What is expected
State the number of lines in the following data that contain the string "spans", and nothing else.

Supplied records

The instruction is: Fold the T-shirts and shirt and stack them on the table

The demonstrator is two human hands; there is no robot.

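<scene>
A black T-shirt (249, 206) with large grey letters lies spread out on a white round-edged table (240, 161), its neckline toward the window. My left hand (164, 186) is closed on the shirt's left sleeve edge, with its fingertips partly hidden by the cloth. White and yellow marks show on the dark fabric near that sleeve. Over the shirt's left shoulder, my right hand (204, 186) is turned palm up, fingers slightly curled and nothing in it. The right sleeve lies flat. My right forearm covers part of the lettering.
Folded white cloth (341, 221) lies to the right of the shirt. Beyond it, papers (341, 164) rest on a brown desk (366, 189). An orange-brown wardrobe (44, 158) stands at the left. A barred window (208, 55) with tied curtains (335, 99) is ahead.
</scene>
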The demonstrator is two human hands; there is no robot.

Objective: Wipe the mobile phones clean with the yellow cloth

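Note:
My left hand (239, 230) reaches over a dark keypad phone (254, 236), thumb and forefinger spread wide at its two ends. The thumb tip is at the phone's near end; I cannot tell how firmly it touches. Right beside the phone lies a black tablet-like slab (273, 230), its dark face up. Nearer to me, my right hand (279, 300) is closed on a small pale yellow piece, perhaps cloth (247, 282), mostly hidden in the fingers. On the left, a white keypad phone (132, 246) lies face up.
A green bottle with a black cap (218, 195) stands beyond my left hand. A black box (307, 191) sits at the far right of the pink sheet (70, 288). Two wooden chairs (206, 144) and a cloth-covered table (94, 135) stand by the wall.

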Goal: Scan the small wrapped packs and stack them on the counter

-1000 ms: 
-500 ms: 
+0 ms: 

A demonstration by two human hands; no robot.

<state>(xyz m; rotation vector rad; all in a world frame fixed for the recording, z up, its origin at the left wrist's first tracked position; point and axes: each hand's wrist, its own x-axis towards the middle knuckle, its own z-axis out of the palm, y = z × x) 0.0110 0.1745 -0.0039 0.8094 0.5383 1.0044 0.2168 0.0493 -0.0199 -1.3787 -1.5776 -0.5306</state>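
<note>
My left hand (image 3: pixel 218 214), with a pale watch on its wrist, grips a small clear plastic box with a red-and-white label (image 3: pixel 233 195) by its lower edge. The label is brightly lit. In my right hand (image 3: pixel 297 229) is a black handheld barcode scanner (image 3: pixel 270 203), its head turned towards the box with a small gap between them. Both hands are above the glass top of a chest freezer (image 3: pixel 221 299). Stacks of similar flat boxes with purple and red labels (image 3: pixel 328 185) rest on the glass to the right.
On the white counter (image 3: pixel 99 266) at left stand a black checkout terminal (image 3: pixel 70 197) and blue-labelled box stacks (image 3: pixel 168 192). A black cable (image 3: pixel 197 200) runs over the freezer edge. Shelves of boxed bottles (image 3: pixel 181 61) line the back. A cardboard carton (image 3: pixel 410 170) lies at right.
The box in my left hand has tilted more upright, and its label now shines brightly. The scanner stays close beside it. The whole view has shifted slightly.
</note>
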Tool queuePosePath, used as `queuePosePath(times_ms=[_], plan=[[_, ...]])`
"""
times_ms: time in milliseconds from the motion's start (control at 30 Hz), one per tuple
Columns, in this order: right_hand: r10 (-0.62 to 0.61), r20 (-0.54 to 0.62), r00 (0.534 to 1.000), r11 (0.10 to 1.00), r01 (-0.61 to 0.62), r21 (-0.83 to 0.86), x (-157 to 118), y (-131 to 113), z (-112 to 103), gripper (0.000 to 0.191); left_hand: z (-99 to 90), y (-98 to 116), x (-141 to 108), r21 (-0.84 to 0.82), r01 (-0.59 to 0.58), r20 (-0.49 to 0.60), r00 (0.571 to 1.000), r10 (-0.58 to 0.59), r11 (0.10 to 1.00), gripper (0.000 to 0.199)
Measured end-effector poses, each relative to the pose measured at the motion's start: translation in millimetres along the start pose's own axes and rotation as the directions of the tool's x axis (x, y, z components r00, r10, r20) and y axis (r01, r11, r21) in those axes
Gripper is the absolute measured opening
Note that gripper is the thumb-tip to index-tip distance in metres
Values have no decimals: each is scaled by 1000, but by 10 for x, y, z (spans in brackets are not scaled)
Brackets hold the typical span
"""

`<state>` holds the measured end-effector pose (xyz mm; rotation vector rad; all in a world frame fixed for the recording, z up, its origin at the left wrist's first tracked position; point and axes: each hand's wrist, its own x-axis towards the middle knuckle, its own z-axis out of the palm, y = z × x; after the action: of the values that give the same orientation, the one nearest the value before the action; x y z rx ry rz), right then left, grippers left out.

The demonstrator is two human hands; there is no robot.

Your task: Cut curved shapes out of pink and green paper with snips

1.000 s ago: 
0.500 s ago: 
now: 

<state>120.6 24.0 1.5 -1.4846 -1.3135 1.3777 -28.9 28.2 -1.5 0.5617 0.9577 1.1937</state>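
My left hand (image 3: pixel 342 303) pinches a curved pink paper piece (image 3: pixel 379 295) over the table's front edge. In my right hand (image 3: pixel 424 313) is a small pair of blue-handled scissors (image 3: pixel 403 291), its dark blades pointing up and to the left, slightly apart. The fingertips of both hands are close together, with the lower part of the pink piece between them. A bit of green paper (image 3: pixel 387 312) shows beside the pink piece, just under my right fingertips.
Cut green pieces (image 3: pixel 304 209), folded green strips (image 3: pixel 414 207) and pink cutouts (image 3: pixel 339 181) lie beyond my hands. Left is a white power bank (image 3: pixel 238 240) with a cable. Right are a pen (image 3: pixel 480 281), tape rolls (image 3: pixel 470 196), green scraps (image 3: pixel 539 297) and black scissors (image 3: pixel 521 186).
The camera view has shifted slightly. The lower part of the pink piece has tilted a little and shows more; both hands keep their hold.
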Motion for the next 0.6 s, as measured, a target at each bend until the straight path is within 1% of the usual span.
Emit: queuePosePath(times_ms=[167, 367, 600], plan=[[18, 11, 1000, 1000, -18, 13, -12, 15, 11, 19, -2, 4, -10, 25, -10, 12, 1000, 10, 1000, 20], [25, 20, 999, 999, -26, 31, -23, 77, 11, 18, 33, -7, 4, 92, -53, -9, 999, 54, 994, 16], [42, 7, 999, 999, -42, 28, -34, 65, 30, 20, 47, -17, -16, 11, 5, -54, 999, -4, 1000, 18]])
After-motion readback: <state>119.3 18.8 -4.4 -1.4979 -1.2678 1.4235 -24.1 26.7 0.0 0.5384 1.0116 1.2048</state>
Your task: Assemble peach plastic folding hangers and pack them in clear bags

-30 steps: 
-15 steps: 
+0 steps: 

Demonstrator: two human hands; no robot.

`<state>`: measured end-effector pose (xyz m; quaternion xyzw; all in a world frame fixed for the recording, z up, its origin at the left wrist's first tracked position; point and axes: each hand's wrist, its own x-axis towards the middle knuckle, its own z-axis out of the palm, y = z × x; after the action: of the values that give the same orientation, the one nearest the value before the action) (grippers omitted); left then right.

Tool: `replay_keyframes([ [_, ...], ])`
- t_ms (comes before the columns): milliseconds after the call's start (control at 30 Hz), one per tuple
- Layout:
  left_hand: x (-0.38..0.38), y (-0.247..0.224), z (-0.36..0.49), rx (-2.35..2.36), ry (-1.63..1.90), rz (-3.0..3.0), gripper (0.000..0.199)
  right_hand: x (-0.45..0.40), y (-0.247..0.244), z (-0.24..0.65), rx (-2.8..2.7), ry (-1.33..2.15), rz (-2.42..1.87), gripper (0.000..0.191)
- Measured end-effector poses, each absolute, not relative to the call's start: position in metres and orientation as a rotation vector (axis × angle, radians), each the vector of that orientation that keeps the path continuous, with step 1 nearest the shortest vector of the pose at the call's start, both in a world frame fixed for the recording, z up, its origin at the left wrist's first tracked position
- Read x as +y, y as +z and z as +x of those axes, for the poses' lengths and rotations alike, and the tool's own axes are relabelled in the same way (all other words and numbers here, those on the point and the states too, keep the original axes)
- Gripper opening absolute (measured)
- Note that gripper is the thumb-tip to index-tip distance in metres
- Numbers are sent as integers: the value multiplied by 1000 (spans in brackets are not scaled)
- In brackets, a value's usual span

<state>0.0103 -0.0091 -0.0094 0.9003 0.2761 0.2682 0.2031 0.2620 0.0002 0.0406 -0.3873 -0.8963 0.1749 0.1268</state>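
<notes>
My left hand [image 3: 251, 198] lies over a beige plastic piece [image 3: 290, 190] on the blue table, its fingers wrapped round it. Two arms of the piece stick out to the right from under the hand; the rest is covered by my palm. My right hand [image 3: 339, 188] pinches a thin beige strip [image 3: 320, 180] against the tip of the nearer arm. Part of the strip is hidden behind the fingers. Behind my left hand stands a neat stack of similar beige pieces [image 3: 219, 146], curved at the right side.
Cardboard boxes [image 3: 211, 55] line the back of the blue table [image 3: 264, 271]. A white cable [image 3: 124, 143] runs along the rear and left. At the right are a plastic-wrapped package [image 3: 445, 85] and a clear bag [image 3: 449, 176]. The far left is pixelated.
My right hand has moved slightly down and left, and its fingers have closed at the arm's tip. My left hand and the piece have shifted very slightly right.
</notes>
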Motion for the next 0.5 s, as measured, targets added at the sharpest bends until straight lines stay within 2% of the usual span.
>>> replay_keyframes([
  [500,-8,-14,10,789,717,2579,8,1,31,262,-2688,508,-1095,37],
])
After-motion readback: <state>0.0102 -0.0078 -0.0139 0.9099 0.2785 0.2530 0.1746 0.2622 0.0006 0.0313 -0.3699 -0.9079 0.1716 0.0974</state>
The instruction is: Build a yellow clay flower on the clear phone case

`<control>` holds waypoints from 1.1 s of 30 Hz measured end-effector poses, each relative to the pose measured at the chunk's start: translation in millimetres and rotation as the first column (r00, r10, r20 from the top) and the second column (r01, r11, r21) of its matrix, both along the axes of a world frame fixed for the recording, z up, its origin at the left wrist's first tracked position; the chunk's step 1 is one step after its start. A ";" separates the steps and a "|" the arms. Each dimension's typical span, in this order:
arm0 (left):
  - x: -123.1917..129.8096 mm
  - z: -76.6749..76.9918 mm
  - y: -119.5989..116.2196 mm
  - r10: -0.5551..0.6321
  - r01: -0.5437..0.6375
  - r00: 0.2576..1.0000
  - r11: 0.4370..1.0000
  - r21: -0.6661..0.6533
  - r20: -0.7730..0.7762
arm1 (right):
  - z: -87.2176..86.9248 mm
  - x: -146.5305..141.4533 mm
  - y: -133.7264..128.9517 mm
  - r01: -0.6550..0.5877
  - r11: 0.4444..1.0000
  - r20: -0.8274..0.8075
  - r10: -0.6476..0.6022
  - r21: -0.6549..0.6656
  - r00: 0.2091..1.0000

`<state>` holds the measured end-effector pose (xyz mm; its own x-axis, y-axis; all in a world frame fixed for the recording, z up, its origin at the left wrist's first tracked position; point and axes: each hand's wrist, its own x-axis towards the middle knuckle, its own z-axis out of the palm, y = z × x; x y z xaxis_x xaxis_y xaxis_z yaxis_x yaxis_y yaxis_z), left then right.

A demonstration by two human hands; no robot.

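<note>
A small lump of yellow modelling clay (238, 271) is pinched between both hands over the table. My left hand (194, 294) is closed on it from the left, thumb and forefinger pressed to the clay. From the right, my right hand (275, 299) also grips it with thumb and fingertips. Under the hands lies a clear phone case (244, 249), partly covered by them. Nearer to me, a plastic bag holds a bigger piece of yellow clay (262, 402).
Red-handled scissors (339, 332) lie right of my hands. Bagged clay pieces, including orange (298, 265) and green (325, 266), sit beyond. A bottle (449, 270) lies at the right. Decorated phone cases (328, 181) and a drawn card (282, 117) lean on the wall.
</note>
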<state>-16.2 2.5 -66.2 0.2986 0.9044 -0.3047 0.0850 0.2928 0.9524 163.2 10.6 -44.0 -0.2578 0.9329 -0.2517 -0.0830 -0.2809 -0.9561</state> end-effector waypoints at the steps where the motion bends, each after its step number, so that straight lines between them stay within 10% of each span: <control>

Answer to this task
2